Dengan cara seperti itu, Pemilihan Presiden (Pilpres) tetap terselenggara pada 2024, tetapi dengan konsekuensi Pemilihan Legislatif (Pileg) mesti ditunda hingga 2027.
Alasannya, cost Pileg akan sangat membebani keuangan negara dalam APBN untuk pemulihan ekonomi pasca pandemi dan pembangunan IKN. Selain itu, anggota MPR yang masih menjabat diperpanjang untuk memilih dan menentukan Presiden Republik Indonesia 2024-2029.
Selain itu, skenario amandemen untuk menambah masa jabatan presiden tiga periode tentu bukan hal yang mustahil. Pasalnya, berkaca pada sejarah, masa jabatan dua periode rupanya tidak cukup untuk menuntaskan program strategis yang telah disusun negara, seperti program pembangunan ekonomi, sosial, pendidikan, dan insfrastruktur.
Buktinya, dua periode Presiden Susilo Bambang Yudhoyono belum bisa menyelesaikan problem kemiskinan, ketahanan pangan, transportasi, dan insfrastruktur. Begitu pula, dua periode Presiden Joko Widodo diprediksi belum rampung menyelesaikan proyek IKN, jalan tol Kalimantan, Sulawesi, dan sebagian Pulau Jawa.
Pada akhirnya, amandemen UUD 1945 ini akan mampu mengakomodasi kepentingan seluruh lapisan masyarakat, baik yang pendukung atau oposisi pemerintah. Bahkan, Presiden Joko Widodo bisa mencalonkan diri kembali oleh MPR pada 2024.

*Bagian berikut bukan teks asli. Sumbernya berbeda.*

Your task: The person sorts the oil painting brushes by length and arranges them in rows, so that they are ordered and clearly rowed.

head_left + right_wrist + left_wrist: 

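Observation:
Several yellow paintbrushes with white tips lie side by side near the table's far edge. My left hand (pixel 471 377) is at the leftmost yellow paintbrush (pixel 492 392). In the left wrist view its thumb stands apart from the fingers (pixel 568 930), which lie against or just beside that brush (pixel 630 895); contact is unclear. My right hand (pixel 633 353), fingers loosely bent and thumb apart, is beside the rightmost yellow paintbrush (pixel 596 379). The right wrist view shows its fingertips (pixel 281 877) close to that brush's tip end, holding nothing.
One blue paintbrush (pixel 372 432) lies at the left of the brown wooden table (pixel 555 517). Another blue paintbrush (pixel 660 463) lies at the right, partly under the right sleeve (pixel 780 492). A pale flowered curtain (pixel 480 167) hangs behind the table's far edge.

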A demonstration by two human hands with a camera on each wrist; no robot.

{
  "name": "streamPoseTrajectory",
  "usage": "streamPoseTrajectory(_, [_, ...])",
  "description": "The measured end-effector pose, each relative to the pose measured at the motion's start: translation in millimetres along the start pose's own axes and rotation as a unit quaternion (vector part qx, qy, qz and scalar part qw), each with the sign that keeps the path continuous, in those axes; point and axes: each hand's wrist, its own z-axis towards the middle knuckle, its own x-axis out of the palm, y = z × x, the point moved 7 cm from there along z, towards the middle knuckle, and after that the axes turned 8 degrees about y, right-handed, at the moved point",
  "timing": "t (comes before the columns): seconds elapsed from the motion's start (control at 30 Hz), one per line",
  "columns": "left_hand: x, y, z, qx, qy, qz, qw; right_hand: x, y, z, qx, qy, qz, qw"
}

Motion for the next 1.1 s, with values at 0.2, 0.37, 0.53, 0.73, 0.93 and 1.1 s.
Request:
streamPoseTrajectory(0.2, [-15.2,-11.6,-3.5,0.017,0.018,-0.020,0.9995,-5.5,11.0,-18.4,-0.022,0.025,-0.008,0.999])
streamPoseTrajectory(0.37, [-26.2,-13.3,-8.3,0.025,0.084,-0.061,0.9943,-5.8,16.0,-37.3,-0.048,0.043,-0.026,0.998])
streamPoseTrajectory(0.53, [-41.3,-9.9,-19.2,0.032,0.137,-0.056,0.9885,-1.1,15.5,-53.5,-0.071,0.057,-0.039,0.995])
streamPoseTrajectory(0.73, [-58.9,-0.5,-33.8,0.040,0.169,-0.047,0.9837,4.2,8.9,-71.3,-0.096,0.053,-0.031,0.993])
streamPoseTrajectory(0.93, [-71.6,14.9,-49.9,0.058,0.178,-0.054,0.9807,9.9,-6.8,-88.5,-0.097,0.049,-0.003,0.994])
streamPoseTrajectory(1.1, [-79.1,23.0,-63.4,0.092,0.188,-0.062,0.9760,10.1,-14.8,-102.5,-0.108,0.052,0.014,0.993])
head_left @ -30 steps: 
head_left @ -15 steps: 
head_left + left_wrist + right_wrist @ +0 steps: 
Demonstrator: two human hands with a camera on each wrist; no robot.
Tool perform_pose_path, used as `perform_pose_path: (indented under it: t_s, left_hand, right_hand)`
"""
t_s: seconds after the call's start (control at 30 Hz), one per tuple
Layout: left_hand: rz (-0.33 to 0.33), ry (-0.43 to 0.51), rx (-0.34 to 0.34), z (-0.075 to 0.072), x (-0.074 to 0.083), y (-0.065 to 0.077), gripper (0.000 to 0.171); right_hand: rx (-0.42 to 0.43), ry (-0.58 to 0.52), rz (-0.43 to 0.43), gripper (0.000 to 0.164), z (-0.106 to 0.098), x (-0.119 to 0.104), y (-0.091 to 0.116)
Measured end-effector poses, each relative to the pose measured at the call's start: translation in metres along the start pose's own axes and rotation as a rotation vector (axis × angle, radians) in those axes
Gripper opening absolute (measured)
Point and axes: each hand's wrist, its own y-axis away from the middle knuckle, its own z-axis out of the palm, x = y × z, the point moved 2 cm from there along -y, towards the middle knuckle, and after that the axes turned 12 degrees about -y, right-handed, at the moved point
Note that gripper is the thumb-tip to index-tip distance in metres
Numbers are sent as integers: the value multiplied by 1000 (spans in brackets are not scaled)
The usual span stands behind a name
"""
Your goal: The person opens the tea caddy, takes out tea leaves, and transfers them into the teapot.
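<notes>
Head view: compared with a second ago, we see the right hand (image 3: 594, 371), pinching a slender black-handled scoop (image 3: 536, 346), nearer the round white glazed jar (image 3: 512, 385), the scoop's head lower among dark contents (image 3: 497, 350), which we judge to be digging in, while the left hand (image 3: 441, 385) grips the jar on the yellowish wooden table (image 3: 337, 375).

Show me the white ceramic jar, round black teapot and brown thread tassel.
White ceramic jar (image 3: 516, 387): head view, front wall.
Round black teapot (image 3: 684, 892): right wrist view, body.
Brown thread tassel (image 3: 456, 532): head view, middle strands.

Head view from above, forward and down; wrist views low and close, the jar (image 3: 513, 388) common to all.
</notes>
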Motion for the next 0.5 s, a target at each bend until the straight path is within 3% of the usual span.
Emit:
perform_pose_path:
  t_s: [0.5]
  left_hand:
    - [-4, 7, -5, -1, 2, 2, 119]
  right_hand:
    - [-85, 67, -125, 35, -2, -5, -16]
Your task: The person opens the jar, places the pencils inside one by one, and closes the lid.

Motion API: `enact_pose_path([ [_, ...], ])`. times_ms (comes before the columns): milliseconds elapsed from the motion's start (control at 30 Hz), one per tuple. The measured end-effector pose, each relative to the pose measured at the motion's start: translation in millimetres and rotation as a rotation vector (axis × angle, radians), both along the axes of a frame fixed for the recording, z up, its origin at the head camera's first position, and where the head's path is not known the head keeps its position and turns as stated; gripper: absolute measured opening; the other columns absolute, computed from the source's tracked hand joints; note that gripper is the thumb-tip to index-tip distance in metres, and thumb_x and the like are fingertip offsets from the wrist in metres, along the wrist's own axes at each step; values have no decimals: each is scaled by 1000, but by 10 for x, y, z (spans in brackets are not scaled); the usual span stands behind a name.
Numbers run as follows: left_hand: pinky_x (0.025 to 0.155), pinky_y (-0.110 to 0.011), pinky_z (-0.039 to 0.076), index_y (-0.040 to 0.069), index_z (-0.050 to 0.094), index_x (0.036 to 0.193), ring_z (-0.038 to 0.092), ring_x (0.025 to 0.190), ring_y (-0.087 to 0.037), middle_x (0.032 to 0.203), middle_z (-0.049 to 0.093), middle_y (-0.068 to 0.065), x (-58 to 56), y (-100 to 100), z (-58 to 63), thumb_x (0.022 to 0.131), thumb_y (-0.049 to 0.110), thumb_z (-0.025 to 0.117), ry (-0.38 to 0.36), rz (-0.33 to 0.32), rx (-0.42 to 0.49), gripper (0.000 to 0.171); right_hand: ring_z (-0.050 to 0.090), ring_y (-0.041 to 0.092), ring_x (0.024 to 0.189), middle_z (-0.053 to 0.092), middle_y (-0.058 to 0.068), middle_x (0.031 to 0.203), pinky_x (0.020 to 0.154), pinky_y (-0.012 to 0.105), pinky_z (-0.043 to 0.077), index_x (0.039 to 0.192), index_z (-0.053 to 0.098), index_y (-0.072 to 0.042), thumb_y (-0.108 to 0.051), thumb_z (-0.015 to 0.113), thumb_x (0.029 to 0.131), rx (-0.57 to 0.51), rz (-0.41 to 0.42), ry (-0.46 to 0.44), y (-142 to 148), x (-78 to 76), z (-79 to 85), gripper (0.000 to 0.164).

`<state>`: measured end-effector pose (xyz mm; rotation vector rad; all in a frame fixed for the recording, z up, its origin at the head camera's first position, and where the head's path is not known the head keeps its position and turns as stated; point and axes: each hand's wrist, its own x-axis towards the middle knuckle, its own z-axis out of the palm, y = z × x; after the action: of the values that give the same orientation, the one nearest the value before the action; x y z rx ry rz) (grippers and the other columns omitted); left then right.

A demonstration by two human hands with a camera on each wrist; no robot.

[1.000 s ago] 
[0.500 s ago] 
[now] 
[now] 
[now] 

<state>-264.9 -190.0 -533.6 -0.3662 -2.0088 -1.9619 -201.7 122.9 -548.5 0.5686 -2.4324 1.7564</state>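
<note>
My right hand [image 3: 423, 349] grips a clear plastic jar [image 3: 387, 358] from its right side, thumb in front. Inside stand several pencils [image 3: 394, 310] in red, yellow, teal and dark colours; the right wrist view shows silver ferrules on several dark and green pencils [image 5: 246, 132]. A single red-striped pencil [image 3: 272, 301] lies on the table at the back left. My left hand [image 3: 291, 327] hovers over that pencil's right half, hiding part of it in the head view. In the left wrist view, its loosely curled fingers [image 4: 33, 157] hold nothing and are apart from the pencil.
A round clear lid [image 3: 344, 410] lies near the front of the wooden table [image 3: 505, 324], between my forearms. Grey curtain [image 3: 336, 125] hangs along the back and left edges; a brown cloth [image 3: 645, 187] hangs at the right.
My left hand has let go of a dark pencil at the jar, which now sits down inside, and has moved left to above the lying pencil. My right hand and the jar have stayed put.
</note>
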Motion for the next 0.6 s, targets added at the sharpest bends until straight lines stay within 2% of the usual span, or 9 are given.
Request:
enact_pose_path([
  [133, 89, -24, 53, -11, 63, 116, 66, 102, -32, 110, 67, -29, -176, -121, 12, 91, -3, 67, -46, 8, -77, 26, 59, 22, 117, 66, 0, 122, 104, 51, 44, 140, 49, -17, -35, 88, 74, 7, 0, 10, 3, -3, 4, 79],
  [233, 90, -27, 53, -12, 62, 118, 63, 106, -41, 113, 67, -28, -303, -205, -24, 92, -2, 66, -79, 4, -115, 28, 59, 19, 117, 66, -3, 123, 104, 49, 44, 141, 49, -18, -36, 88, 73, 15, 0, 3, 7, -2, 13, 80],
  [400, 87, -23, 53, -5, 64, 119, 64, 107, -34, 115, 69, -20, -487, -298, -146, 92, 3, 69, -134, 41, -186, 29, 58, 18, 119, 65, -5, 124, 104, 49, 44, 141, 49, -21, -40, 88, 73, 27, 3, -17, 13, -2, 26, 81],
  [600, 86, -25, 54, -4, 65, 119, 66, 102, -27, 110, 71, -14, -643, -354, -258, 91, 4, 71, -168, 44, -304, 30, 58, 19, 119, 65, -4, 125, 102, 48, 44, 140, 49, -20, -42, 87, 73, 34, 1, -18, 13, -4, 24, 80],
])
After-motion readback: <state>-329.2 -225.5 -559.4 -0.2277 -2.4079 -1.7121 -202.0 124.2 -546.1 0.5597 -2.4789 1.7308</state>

Skema ini juga akan secara otomatis menghapus presidential threshold. Ketentuan ambang batas sebenarnya berpengaruh terhadap masa depan demokrasi, dan pada saat yang sama, berarti membiarkan suburnya politik oligarki.
Ambang batas hanya akan menghambat kesempatan masyarakat dan partai politik untuk menciptakan kapasitas dan kapabilitas pemimpin mumpuni. Berdasarkan sejumlah alasan krusial itulah, amandemen menjadi penting untuk masa depan Indonesia.